**PROBLEM TO SOLVE:**
Show, in full, each line of the data that contains "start".

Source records
........
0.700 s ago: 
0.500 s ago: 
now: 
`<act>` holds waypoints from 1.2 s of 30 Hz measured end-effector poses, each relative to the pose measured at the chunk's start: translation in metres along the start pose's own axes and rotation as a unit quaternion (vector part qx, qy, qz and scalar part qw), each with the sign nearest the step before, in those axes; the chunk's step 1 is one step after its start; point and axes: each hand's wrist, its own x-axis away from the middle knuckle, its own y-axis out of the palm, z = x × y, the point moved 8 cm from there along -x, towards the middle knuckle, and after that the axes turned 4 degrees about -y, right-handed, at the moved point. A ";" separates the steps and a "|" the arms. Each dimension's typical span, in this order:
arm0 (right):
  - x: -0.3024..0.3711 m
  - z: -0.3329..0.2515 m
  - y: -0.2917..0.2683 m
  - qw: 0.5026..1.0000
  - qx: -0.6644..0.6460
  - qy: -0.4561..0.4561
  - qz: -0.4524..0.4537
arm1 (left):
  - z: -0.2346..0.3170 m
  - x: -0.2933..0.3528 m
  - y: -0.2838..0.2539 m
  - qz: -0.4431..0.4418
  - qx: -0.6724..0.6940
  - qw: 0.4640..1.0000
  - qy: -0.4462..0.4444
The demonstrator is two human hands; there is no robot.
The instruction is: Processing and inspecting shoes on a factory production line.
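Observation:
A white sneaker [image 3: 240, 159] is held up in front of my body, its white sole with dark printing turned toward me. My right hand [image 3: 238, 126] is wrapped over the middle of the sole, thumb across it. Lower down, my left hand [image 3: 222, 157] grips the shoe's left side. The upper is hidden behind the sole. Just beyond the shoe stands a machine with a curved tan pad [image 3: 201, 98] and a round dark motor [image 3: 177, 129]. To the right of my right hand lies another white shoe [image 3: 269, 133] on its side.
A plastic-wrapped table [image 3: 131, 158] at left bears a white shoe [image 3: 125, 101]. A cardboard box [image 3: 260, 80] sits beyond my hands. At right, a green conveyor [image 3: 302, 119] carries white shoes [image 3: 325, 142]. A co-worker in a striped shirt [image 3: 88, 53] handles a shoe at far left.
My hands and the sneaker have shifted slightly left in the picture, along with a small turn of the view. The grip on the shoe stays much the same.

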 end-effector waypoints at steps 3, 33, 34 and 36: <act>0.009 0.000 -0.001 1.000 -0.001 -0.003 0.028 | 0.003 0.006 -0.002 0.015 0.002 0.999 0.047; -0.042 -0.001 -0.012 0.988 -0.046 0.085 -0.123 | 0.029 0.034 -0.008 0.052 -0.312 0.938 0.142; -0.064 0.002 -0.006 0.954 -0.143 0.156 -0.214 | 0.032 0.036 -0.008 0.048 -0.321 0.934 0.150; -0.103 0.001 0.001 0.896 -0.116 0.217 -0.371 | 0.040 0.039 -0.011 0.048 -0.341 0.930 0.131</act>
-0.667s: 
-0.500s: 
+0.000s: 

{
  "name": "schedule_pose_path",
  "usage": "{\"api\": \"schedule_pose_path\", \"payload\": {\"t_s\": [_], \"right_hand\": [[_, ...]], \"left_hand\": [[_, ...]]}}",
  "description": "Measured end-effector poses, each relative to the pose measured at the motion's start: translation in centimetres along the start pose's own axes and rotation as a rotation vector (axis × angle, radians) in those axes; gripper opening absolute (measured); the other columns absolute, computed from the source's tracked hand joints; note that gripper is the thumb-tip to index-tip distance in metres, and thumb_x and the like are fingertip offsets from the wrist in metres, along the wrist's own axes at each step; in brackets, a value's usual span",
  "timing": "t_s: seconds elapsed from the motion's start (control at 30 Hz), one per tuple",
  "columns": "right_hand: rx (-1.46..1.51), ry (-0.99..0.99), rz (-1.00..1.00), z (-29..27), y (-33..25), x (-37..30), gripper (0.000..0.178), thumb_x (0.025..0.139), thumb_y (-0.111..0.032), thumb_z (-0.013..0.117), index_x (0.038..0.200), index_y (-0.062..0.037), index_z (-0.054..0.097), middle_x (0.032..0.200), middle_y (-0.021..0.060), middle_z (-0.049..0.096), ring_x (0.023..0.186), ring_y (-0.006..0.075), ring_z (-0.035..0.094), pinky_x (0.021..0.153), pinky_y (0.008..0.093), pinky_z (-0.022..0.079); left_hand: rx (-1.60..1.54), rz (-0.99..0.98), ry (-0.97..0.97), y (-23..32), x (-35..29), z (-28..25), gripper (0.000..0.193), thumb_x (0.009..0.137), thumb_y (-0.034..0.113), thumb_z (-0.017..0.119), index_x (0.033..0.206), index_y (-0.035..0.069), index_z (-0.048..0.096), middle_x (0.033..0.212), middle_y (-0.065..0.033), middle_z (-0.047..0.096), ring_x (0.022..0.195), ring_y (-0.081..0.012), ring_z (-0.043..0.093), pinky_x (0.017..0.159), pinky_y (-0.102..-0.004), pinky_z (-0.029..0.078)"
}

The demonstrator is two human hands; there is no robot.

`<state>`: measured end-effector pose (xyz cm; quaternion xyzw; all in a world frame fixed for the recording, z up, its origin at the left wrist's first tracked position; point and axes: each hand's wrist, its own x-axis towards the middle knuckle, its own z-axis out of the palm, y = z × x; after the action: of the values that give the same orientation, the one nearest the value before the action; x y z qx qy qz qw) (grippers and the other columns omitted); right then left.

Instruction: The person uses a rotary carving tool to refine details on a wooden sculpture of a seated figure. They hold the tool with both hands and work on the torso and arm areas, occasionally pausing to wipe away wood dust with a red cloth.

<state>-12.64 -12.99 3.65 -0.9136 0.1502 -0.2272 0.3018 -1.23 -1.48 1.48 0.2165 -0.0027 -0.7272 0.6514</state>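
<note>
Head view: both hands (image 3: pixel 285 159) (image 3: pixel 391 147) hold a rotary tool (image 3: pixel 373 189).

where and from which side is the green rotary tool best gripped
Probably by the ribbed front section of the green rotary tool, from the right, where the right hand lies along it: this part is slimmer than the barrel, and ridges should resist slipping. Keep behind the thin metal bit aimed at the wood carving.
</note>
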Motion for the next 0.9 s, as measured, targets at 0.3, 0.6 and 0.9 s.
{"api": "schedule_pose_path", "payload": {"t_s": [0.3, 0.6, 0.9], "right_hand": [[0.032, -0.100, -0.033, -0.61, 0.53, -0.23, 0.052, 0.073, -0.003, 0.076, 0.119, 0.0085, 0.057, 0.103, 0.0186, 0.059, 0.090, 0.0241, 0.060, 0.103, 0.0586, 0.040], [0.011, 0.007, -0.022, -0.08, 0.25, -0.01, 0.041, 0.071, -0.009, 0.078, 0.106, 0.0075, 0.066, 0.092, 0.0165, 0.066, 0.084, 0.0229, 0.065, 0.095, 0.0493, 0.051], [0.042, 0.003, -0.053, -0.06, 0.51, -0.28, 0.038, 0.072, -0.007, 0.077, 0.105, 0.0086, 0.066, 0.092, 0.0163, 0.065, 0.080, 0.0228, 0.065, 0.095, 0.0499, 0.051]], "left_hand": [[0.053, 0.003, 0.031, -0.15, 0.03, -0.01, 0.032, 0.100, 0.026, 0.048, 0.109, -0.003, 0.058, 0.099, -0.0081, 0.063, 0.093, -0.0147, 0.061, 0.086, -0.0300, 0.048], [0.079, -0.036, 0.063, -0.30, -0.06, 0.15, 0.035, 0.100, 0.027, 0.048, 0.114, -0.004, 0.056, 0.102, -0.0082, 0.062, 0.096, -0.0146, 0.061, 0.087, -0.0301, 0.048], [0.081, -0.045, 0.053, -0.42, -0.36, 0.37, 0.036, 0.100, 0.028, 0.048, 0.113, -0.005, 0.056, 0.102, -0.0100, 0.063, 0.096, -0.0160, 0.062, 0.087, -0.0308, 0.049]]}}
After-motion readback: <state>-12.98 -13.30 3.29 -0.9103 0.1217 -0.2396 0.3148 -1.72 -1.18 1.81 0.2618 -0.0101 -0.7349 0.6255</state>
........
**TASK RESPONSE:**
`<act>` holds waypoints from 1.2 s of 30 Hz measured end-effector poses, each relative to the pose measured at the chunk's start: translation in metres along the start pose's own axes and rotation as a unit quaternion (vector part qx, qy, qz and scalar part qw), each with the sign nearest the step before, in those axes; the chunk's step 1 is one step after its start; point and axes: each hand's wrist, its own x-axis away from the middle knuckle, its own y-axis out of the palm, z = x × y, the point moved 8 cm from there along -x, towards the middle knuckle, and after that the axes turned 4 degrees about -y, right-handed, at the moved point. A ";" separates the steps and a "|" the arms. Each dimension's typical span, in this order:
  "description": "Measured end-effector poses, each relative to the pose measured at the motion's start: translation in centimetres along the start pose's own axes and rotation as a rotation vector (axis × angle, radians) in those axes; gripper opening absolute (measured); the other columns absolute, computed from the source's tracked hand joints; note that gripper is the thumb-tip to index-tip distance in metres, and thumb_x and the like are fingertip offsets from the wrist in metres, along the wrist's own axes at each step; in brackets, a value's usual span",
  "timing": "t_s: seconds elapsed from the motion's start (control at 30 Hz), one per tuple",

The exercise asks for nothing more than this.